ANTHONY FOTI VS. JG ELIZABETH II, LLC D/B/A THE MILLS AT JERSEY GARDEN MALL (L-3213-17, UNION COUNTY AND STATEWIDE)
A-1971-19
| N.J. Super. Ct. App. Div. | Jul 2, 2021Background
- Anthony Foti, a Union County electrician, was installing electrical receptacles above the drop ceiling in Space 1158 (the Retail Skills Center) at The Mills at Jersey Gardens when he contacted an exposed live wire, fell from a ladder and was injured.
- Space 1158 was leased to the City of Elizabeth; the Lease reserved to the landlord (Glimcher/JG) an easement above the finished ceiling for access, repairs and installations.
- The County and nonprofit groups were using the space; no plans or approvals for the County’s work were submitted to the mall owner, and JG’s representatives were unaware Foti would be working there.
- Foti served an initial expert report by an electrical contractor (Laiosa) and, after a discovery extension, attempted to serve a supplemental expert report shortly before the extended discovery cutoff; the trial court excluded the supplemental report as untimely under Rule 4:17-7.
- The trial court granted summary judgment to both the City of Elizabeth (Tort Claims Act claim) and mall owner JG (premises liability), finding Foti could not show the defendants created the hazard or had actual/constructive notice of the concealed defect.

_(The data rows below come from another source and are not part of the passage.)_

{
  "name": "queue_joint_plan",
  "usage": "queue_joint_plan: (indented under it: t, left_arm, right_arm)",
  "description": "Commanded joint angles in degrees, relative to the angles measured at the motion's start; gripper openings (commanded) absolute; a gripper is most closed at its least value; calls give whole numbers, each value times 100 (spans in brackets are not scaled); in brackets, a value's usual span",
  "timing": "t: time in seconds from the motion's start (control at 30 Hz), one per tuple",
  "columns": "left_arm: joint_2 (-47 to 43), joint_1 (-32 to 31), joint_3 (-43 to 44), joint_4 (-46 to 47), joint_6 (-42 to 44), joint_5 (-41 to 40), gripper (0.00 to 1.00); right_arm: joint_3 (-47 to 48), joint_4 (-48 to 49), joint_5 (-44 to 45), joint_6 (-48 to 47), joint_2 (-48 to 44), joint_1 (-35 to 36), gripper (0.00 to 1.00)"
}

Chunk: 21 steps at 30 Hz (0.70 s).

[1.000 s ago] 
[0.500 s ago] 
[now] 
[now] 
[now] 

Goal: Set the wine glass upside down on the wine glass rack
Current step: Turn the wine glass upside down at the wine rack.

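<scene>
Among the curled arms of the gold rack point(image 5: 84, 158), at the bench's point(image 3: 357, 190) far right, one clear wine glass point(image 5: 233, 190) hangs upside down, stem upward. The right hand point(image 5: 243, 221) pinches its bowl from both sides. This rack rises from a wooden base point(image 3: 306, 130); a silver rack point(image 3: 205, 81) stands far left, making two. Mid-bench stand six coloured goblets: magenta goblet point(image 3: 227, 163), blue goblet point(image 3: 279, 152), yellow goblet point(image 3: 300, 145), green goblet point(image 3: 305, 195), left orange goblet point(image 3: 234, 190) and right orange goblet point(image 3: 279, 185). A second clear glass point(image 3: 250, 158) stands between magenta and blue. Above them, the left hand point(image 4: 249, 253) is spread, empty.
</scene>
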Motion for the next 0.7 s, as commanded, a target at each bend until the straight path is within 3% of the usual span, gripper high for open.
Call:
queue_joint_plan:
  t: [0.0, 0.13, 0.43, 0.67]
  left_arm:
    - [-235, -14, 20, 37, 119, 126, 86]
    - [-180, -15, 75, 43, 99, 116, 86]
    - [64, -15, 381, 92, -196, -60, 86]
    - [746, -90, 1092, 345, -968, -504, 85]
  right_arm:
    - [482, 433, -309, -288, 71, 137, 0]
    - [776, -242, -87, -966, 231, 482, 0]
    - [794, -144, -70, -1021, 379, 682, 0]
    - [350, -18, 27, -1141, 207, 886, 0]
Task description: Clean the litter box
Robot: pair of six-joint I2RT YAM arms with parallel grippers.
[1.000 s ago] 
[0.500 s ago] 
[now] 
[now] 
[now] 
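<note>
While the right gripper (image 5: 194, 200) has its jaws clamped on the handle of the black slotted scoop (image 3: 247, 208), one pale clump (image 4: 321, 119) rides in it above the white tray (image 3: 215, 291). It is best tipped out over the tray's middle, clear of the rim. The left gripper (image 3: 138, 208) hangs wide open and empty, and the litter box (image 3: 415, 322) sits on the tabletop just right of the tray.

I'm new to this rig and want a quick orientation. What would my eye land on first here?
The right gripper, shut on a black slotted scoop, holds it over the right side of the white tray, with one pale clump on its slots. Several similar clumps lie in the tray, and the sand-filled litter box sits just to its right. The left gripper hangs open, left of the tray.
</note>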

- The Appellate Division affirmed: it upheld exclusion of the supplemental expert report and affirmed summary judgment to both defendants; JG’s cross-appeal was dismissed as moot.
Issues
| Issue | Plaintiff's Argument | Defendant's Argument | Held |
|---|---|---|---|
| Exclusion of Laiosa’s supplemental expert report under Rule 4:17-7 | Foti: report served before close of extended discovery and defendants were on notice; exclusion is prejudicial and fatal to the case | JG/Elizabeth: report was served after the court-ordered final report date; plaintiff didn’t certify late discovery nor seek timely extension; exclusion is proper sanction | Court: exclusion affirmed — plaintiff failed to comply with Rule 4:17-7 and did not show abuse of discretion or exceptional circumstances |
| TCA liability as to City of Elizabeth (dangerous condition / notice) | Foti: exposed live wires in open junction box above ceiling was a dangerous condition; Lease duties and long passage of time put Elizabeth on constructive notice | Elizabeth: no evidence it created or had actual notice; condition was latent/hidden and not of such obvious nature to give constructive notice | Court: summary judgment for Elizabeth — plaintiff failed to prove actual or constructive notice required under N.J.S.A. 59:4-2 |
| Landlord liability / duty to inspect (JG) — invitee status and easement effect | Foti: as a business invitee and because JG reserved an easement above the ceiling, JG had a duty to conduct reasonable inspections and discover latent hazards | JG: Foti was not its invitee (work was for County/tenant), JG had no notice, and reservation of an easement does not impose a periodic inspection/repair duty | Court: summary judgment for JG — easement reservation did not create a duty to inspect; no evidence JG created or knew of the hazard |
| Cross-appeal issues (licensee status / injury incidental to work) | JG argued alternative grounds: Foti was a licensee (lower duty) and injury was incidental to his own work | Foti contested invitee characterization | Court: cross-appeal dismissed as moot after affirming summary judgment on notice/duty grounds |
Key Cases Cited
- Polzo v. Cnty. of Essex, 196 N.J. 569 (2008) (Tort Claims Act principle: public-entity immunity is the general rule)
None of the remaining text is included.